Real estate is different from other assets in that it has a record and a chain of title. Because families typically put off dealing with real estate, the chain of title may become obscure as time pass, heirs marry, pass away, or sell their share of ownership.
Johnson v. Evans, No. 12-12-00312-CV (Tex. App.—Tyler 2014) considered the situation outlined above. The case shows how the affidavit of heirship can be used to document the family history and to provide title.
Facts and Procedural History
Section 203.001 of the Texas Estates Code provides that family relationships for someone who has died can be established by court judgment or an affidavit of heirship.

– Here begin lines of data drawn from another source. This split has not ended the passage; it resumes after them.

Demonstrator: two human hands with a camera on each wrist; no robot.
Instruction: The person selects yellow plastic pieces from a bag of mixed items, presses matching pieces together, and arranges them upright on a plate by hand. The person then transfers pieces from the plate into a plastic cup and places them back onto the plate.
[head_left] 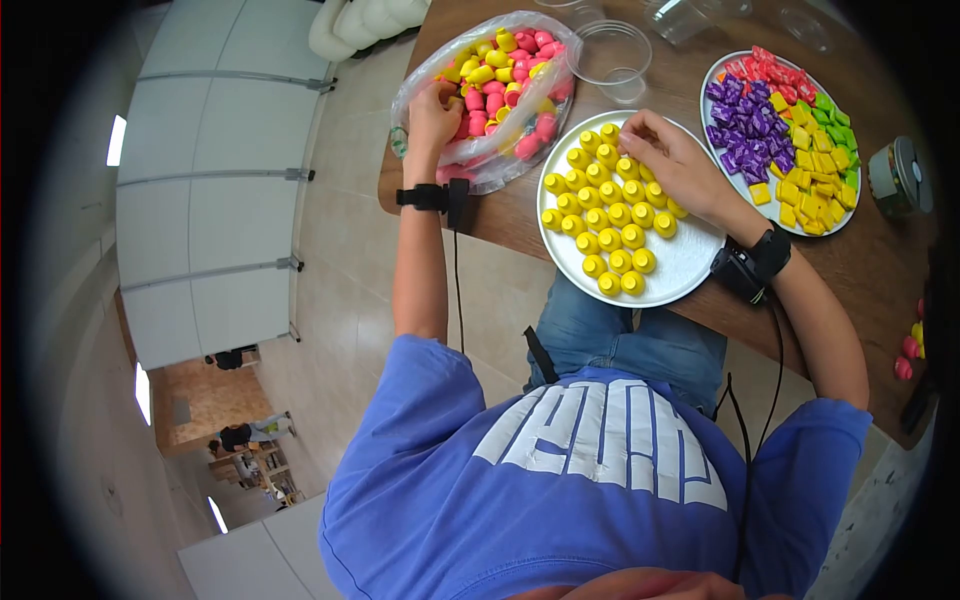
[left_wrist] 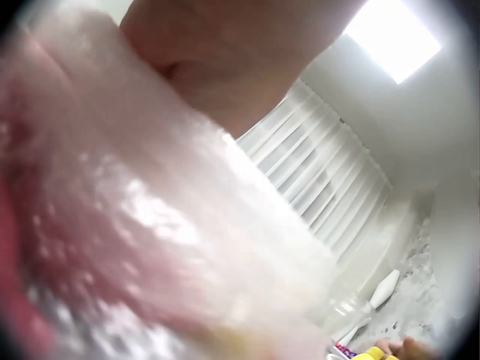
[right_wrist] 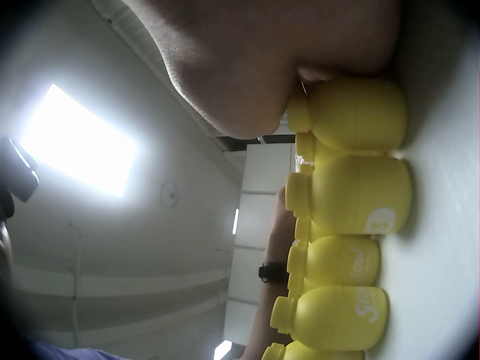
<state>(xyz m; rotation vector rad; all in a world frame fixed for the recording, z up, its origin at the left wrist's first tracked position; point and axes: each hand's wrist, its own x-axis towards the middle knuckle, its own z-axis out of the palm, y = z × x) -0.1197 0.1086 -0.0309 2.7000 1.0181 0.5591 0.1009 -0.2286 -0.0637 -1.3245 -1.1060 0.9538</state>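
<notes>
A clear plastic bag (head_left: pixel 468 165) full of pink and yellow small bottles (head_left: pixel 495 88) lies at the table's left. The left hand (head_left: pixel 434 118) reaches into its opening, fingertips among the bottles; whether it grips one is hidden. On a round white plate (head_left: pixel 690 265) stand many yellow bottles (head_left: pixel 619 214) in rows. The right hand (head_left: pixel 675 160) is over the plate's upper part, fingers bent down at the bottles there; its fingertips' hold cannot be made out. In the right wrist view, the right hand (right_wrist: pixel 232 67) is beside a row of upright yellow bottles (right_wrist: pixel 360 195).
An oval plate (head_left: pixel 708 140) of purple, red, green and yellow wrapped pieces is at the right. Clear plastic cups (head_left: pixel 612 60) stand behind the white plate. A lidded jar (head_left: pixel 897 178) and a few pink and yellow bottles (head_left: pixel 904 368) are near the right edge.
</notes>
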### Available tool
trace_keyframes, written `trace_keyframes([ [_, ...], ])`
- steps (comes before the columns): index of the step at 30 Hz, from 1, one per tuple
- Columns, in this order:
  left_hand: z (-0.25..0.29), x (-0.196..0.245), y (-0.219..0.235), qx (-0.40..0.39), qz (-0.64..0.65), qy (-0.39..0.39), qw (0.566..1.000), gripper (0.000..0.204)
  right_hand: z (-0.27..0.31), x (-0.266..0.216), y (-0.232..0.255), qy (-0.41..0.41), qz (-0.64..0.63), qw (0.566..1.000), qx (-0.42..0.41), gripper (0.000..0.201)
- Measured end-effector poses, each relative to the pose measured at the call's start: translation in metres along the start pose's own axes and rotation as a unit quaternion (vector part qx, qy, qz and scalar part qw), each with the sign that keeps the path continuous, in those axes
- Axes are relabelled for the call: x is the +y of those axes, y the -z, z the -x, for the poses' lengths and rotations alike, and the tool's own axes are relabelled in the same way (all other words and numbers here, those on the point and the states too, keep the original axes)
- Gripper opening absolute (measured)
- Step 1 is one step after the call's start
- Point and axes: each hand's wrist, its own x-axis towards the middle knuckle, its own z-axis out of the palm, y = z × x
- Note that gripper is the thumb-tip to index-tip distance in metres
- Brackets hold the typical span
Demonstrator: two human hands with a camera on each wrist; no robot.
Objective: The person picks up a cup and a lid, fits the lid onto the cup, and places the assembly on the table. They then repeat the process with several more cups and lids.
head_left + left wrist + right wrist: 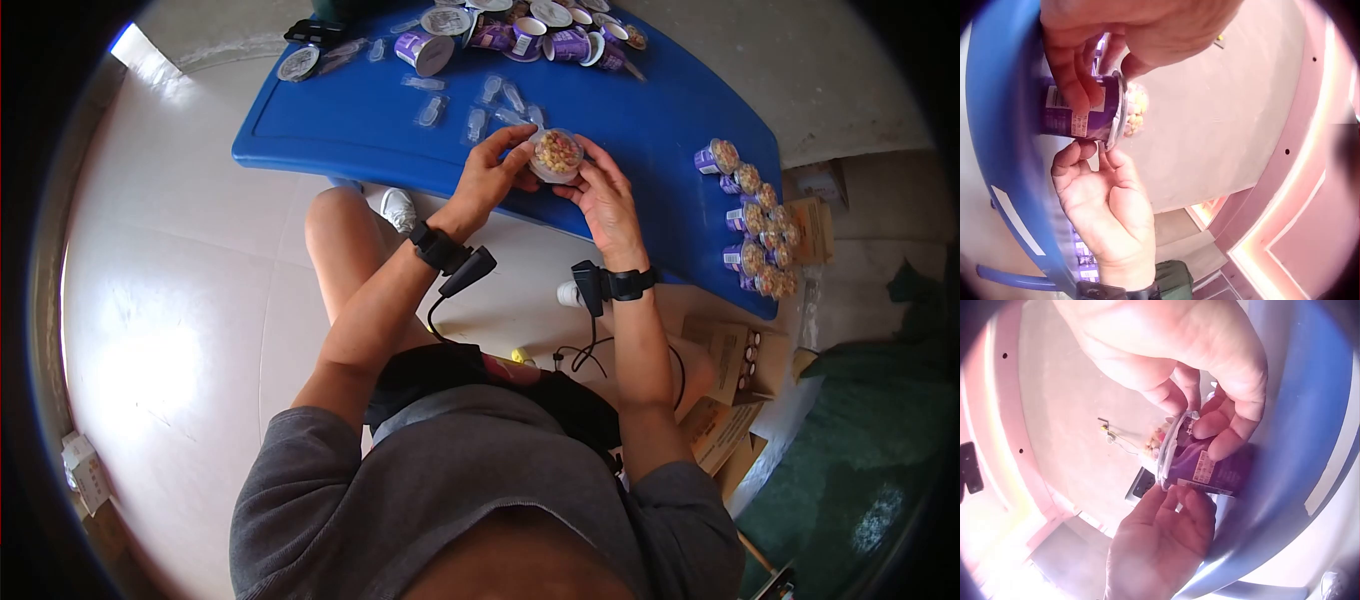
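Note:
Both hands hold one purple cup [1094, 119] at the near edge of the blue table. A clear domed lid [556, 152] tops it, with bits of pale and reddish cereal showing inside. My left hand [488, 172] grips the cup from the left, its fingers lying along the printed side in the left wrist view. From the right, my right hand [608, 203] grips the cup, fingertips at the rim and curled against the wall in the right wrist view. The cup's lid side faces up toward the head camera.
Purple cups and lids [570, 45] lie heaped at the table's far side. Several clear wrapped spoons [478, 122] are scattered left of the hands. Filled cups [752, 217] stand in rows along the right end of the blue table [340, 110]. Open cardboard boxes [735, 365] sit on the floor at right.

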Motion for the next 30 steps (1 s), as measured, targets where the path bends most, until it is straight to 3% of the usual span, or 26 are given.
trace_keyframes([
  [7, 0.002, 0.006, 0.001, -0.032, 0.006, 0.016, 0.999, 0.041, 0.003, 0.007, 0.001, 0.004, 0.011, 1.0, 0.006, 0.038],
  [15, -0.001, 0.005, 0.003, -0.063, 0.059, 0.12, 0.989, 0.044, 0.004, 0.01, -0.004, 0.018, -0.003, 1.0, 0.01, 0.037],
  [18, 0.008, 0.003, -0.003, -0.069, 0.106, 0.054, 0.99, 0.044, 0.014, 0.016, -0.01, 0.088, -0.003, 0.996, 0.013, 0.037],
  [21, 0.014, 0.009, -0.015, -0.055, 0.096, 0.06, 0.992, 0.044, 0.031, 0.012, -0.015, 0.156, 0.063, 0.985, 0.028, 0.037],
  [25, 0.018, 0.009, -0.026, -0.108, 0.088, 0.025, 0.99, 0.048, 0.041, 0.0, -0.013, 0.172, 0.074, 0.98, 0.061, 0.038],
  [27, 0.022, 0.011, -0.031, -0.141, 0.049, -0.001, 0.989, 0.05, 0.045, -0.005, -0.014, 0.118, -0.057, 0.99, 0.047, 0.041],
  [30, 0.023, 0.011, -0.033, -0.162, 0.022, -0.023, 0.986, 0.051, 0.051, -0.011, -0.008, 0.109, -0.044, 0.992, 0.049, 0.041],
])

The court judgment is obtained by filing an ‘heirship’ proceeding in probate court or county court if the county lacks a probate court. The court has the authority to appoint an attorney ad litem to represent the interests of the unknown or unidentified heirs. The attorney ad litem searches to find any missing or omitted heirs, after which the court hears evidence and issues an order naming the decedent’s heirs.
An affidavit of heirship may also be used to establish family relationships. If an individual dies intestate, an affidavit of heirship is used to record the facts necessary to determine who inherited property. This affidavit is acts as a record entry in real estate records, and the affidavit is presumed correct after five years.

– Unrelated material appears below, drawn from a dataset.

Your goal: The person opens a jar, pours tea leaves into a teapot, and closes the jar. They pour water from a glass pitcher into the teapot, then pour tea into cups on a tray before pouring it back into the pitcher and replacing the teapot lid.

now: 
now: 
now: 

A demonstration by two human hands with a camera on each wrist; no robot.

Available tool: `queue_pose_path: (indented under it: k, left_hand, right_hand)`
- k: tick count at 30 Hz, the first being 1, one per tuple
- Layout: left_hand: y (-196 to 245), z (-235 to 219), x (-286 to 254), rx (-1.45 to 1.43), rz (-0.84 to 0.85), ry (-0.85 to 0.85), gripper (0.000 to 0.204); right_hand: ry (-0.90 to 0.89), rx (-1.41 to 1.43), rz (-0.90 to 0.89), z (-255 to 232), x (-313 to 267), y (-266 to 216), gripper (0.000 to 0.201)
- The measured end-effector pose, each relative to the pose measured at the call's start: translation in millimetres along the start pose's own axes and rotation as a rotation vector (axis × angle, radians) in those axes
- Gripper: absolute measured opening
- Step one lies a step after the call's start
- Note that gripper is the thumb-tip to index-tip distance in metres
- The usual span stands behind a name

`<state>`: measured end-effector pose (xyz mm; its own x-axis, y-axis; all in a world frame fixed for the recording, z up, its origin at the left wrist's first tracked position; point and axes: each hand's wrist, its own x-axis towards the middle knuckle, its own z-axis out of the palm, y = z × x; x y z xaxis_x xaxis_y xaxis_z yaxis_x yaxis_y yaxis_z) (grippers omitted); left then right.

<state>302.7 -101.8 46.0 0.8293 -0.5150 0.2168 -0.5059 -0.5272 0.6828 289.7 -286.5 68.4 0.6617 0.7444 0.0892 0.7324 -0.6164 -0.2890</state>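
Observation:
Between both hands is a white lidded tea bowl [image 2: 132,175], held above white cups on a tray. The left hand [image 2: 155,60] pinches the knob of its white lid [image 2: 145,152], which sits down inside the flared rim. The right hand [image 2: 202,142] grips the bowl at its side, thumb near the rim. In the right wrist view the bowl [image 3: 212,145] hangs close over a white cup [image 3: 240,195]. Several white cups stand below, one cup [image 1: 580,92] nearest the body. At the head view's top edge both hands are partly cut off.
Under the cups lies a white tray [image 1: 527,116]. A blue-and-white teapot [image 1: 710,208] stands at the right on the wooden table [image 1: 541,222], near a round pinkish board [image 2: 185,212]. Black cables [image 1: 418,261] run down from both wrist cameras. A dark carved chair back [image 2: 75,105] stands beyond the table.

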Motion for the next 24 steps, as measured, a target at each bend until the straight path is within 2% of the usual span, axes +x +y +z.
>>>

However, other evidence may be presented. What happens if this evidence is in error or there is other evidence of the deceased heirs? We look back to the case at hand.
How To Establish Family Relationship
In the Johnson case, the descendent presented a family tree showing that his ancestors had inherited the property. The descendent also presented evidence that he had acquired the property by deed from his ancestors.
The neighbors presented an affidavit of heirship that was filed in 1956. Another neighbor signed the affidavit. This neighbor sold in the affidavit that he knew the owner’s parents and family for seventy-five years. The affidavit had been on record for over fifty years at the time of the appeals court’s opinion.
Courts noted that the family tree presented by the descendent was not supported by other evidence, such as birth or death records. The appeals court looked to the affidavit of heirship instead and concluded that the affidavit supported the trial court’s ruling.
Those who inherit property from a decedent who died intestate need to probate the decedent’s estate or file an affidavit of heirship. A valid and detailed affidavit of heirship can be used to establish property title. An informal arrangement between the survivors creates a rife of problems that may lead to ambiguity and obscurity in the future.
An affidavit of heirship may also help avoid disagreements over the rightful heir to the decedent’s property. The longer that beneficiaries wait, the more difficult it becomes to prepare an affidavit of heirship. As more heirs pass away and interests in the property are passed onto their children, time can cause a large number of people to have an ownership interest in the property in question.